A 3(38) fiduciary is a type of investment manager that assumes sole fiduciary liability for investment selection and monitoring. They are qualified experts who are legally required to act in their clients' best interests when it comes to choosing funds and managing assets. A 3(38) fiduciary can be a bank, an insurance company, or a registered investment adviser (RIA) subject to the Investment Advisers Act of 1940. This is outlined in the Employee Retirement Income Security Act of 1974 (ERISA).

The role of a 3(38) fiduciary is to select, monitor, and benchmark retirement plan investments on a discretionary basis. They are responsible for making all investment decisions and assume legal responsibility and liability for those decisions. This means that they have actual discretion and control over the plan's assets and management.

By hiring a 3(38) fiduciary, plan sponsors can minimise their liability for poor investment selection and monitoring decisions. This is especially important as 401(k) litigation can result in personal liability for fiduciaries. However, it is important to note that the plan sponsor still has a responsibility to prudently select and monitor the 3(38) fiduciary and cannot completely eliminate their fiduciary liability.

The benefits of hiring a 3(38) fiduciary include time savings, risk transfer, and improved investment outcomes. It can also relieve plan sponsors of the worry and stress associated with making investment decisions. For smaller companies, it can be a way to reclaim time, while larger companies can benefit from unloading risks that are not core to their business.

Overall, a 3(38) fiduciary can provide valuable expertise and peace of mind to plan sponsors, helping to ensure that investments are managed in the best interests of the clients.

Frequently asked questions

A 3(38) Investment Manager is a fiduciary who takes discretion, authority, and control of a retirement plan's assets. They are defined by ERISA (Employee Retirement Income Security Act of 1974) section 3(38).

The 3(38) Investment Manager is responsible for selecting, managing, monitoring, implementing, and benchmarking the investment offerings of the plan. They also have discretionary authority over the investment of the funds unless it is a participant-directed plan.

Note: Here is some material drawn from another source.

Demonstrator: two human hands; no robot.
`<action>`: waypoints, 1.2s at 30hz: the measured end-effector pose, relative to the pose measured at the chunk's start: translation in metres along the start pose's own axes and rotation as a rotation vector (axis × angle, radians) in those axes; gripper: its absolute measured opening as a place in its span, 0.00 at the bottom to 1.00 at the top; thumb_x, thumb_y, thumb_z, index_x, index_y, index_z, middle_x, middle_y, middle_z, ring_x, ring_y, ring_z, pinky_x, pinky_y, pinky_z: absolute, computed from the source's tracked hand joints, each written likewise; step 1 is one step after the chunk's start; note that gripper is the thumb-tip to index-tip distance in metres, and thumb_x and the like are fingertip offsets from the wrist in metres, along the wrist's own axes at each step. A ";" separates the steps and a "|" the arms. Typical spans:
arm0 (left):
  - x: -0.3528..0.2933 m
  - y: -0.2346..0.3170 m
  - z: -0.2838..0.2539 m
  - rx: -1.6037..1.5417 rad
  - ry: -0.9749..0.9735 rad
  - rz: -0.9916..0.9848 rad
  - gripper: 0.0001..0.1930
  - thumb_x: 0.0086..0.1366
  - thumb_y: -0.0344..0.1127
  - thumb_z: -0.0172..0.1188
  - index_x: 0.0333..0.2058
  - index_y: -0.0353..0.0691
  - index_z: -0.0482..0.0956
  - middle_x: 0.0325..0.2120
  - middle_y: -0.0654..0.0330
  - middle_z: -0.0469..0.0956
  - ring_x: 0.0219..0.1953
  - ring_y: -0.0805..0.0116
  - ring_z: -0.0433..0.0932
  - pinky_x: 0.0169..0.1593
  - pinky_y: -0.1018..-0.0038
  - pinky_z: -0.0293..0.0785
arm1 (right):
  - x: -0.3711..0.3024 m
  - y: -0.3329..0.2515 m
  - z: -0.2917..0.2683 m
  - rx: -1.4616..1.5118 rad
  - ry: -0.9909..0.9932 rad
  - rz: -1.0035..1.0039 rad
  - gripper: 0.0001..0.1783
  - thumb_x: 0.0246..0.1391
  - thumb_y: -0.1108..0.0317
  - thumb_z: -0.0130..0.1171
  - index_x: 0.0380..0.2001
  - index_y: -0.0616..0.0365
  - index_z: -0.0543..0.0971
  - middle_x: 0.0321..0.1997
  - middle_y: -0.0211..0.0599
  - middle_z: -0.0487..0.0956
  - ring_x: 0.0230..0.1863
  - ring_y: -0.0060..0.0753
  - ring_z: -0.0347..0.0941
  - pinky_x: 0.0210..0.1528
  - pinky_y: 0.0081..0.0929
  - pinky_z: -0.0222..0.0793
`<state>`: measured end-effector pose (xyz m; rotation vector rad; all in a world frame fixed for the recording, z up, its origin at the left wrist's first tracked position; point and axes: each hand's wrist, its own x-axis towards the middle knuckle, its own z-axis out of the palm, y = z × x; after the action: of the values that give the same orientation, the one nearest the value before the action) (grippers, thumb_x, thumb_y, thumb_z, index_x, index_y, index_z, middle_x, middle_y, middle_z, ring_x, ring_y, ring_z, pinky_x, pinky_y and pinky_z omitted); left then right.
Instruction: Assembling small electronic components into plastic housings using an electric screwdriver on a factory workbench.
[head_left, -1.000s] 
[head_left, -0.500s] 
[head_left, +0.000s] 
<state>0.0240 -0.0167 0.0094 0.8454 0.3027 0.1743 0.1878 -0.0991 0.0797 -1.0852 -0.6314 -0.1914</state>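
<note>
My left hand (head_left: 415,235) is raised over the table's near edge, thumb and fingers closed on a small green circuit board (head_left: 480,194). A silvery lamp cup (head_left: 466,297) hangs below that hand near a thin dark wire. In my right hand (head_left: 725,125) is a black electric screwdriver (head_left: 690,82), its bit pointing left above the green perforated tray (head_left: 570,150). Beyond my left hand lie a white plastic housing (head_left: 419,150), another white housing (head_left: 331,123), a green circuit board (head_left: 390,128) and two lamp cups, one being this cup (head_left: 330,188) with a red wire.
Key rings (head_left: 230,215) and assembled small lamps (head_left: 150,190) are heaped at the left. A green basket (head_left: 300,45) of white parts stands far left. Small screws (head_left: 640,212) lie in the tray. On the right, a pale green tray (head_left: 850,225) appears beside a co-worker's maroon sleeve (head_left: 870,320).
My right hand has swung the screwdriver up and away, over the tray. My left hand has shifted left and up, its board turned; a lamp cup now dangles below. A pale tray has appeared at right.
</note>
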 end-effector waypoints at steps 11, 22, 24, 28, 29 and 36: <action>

There is a level of risk associated with this role due to potential lawsuits related to the costs and performance of a 401(k) plan. These lawsuits can target the fund lineup selected by the 3(38) Investment Manager.

Hiring a 3(38) Investment Manager can help reduce an employer's workload and liability. The employer will no longer need to research, select, and maintain investments for the company's retirement plan.

A 3(38) Investment Manager assumes sole fiduciary liability for investment selection and monitoring, whereas a 3(21) Investment Advisor may share some liability with the plan sponsor. A 3(38) fiduciary can only be a bank, an insurance company, or a registered investment adviser.